# Task details
In the records below, begin at the line containing "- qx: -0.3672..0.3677" and end at the line containing "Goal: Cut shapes"; quote every line in that span exactly, including both boundary lines, and no others.
════════════════════
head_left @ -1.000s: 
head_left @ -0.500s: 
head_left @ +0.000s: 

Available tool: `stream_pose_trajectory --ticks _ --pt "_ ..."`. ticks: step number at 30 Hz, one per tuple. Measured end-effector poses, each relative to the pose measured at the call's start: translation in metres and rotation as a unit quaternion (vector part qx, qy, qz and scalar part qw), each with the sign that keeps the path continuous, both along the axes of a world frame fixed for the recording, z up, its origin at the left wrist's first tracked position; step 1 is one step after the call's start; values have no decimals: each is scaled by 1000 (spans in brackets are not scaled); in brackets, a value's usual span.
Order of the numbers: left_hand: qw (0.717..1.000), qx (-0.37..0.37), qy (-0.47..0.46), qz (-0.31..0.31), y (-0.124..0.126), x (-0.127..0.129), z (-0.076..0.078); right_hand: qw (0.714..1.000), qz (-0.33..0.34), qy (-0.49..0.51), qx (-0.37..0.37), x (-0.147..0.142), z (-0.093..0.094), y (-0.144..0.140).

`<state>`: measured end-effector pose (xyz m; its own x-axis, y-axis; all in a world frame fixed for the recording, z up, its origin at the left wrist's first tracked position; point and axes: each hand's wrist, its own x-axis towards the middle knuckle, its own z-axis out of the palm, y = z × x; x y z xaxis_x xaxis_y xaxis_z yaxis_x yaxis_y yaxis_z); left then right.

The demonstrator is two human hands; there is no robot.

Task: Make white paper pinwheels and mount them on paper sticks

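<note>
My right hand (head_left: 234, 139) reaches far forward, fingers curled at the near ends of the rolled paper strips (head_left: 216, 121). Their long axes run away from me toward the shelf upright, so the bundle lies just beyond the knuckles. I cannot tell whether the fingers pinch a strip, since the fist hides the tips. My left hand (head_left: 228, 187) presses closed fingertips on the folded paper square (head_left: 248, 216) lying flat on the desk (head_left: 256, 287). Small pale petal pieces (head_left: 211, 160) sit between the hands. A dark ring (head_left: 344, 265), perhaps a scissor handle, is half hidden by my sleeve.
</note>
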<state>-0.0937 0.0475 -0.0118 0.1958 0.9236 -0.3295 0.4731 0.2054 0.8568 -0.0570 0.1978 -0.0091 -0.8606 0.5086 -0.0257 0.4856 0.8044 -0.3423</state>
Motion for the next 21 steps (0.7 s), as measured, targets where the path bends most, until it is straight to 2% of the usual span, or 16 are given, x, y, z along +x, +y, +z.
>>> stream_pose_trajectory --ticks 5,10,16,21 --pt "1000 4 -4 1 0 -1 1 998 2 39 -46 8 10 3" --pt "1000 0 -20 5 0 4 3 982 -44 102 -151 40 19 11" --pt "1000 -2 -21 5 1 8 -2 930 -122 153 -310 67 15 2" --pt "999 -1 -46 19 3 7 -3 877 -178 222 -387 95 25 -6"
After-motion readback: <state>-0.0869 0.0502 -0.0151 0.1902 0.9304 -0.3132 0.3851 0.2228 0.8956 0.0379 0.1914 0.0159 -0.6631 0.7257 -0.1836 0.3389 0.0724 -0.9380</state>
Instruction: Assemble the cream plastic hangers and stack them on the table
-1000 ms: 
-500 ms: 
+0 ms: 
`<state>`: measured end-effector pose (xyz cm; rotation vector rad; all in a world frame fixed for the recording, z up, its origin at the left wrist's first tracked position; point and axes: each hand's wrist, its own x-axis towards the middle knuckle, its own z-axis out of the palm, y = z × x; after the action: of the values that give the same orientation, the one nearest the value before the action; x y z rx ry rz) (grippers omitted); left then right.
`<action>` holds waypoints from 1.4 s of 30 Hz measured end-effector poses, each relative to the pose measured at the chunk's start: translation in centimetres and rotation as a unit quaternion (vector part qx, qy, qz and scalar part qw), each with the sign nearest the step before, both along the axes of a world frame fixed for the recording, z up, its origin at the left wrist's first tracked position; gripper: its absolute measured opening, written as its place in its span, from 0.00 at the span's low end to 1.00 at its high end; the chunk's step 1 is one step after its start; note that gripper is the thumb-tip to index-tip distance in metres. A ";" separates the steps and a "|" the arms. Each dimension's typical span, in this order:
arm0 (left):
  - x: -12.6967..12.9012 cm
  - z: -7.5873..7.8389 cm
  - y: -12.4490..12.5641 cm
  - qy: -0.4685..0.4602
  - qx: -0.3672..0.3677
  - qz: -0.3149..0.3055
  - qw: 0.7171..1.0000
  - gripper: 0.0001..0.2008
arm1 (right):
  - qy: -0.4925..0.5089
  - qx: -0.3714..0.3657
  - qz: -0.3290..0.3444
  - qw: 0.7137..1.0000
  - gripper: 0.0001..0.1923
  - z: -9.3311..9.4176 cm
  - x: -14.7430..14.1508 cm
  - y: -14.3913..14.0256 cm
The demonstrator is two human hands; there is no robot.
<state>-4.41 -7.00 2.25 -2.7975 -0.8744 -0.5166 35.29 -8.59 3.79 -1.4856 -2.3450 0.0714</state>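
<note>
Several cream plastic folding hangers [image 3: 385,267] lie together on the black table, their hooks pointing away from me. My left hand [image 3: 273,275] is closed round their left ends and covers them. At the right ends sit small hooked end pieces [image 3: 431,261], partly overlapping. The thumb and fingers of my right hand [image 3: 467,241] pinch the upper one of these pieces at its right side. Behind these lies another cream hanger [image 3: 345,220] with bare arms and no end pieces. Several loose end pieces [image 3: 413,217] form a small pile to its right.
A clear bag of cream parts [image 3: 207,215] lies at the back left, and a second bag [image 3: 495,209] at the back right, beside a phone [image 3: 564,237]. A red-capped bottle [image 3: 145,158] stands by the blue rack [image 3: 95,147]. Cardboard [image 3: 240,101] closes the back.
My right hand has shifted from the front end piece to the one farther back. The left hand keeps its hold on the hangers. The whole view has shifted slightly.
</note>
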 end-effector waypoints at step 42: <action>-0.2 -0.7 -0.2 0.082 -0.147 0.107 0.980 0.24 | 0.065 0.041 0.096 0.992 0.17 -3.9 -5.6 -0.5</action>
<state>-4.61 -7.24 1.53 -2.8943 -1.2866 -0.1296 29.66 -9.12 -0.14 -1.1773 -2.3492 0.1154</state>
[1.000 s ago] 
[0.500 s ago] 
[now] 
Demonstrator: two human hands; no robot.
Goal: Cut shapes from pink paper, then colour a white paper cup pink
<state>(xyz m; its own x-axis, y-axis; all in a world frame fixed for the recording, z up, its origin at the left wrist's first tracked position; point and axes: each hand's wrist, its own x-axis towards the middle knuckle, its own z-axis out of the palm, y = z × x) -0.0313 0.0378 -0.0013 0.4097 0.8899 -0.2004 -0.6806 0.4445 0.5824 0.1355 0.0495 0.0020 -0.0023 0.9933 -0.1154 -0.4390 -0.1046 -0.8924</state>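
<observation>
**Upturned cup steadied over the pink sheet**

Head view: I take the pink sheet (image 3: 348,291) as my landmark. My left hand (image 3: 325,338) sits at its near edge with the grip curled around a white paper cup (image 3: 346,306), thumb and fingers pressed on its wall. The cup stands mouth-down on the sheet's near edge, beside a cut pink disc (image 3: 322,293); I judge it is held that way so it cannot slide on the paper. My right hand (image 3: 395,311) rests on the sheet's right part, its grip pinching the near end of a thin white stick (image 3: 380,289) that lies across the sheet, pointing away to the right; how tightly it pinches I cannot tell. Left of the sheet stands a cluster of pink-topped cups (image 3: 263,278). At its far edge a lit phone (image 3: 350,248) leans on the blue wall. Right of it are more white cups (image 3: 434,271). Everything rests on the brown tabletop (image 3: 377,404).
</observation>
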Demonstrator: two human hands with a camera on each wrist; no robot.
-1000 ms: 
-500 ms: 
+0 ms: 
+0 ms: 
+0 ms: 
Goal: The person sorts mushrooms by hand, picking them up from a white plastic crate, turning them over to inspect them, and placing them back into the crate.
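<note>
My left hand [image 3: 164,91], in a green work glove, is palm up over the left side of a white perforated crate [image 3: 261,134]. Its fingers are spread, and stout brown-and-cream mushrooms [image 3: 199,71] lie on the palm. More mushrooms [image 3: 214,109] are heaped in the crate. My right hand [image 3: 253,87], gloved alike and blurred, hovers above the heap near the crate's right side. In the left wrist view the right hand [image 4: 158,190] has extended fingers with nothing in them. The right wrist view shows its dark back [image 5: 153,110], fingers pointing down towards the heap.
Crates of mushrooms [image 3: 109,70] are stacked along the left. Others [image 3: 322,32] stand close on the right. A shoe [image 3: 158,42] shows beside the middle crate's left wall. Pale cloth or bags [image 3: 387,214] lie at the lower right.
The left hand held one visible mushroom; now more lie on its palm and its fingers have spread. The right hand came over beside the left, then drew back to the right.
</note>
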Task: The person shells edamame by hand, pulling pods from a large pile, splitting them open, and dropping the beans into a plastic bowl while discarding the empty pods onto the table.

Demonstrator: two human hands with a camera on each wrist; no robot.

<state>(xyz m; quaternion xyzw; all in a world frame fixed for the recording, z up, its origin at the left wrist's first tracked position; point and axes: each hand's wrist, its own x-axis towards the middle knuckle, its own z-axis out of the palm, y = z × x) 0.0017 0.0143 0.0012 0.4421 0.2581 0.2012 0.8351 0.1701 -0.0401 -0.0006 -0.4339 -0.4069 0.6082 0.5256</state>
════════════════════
# Solution to this task
  - qx: -0.3672..0.3677
  - qz: -0.3149..0.3055
  - qw: 0.7171..1.0000
  - gripper: 0.0001..0.2008
arm1 (right):
  - qy: -0.4925..0.5089
  - qx: -0.3714..0.3657
  - qz: -0.3290..0.3444
  - qw: 0.7137..1.0000
  - gripper: 0.0001..0.1923
  - z: -9.3311..9.4176 cm
  - x: -14.7430..14.1508 cm
  - y: -14.3913..14.0256 cm
The demonstrator is two human hands; there is no robot.
<state>-4.41 -7.00 2.25 -2.7975 -0.8744 -0.5166 35.29 -8.59 3.79 -1.4856 -2.3450 0.0714</state>
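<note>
Several cream plastic folding hangers [image 3: 385,267] lie together on the black table, their hooks pointing away from me. My left hand [image 3: 273,275] is closed round their left ends and covers them. At the right ends sit small hooked end pieces [image 3: 431,261], partly overlapping. The thumb and fingers of my right hand [image 3: 467,241] pinch the upper one of these pieces at its right side. Behind these lies another cream hanger [image 3: 345,220] with bare arms and no end pieces. Several loose end pieces [image 3: 413,217] form a small pile to its right.
A clear bag of cream parts [image 3: 207,215] lies at the back left, and a second bag [image 3: 495,209] at the back right, beside a phone [image 3: 564,237]. A red-capped bottle [image 3: 145,158] stands by the blue rack [image 3: 95,147]. Cardboard [image 3: 240,101] closes the back.
My right hand has shifted from the front end piece to the one farther back. The left hand keeps its hold on the hangers. The whole view has shifted slightly.
</note>
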 end-effector waypoints at step 42: <action>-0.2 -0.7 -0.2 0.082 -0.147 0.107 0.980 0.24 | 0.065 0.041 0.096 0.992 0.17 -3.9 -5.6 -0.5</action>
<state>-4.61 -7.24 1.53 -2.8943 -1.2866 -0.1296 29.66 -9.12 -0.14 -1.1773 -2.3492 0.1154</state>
[1.000 s ago] 
[0.500 s ago] 
[now] 
Demonstrator: two human hands; no robot.
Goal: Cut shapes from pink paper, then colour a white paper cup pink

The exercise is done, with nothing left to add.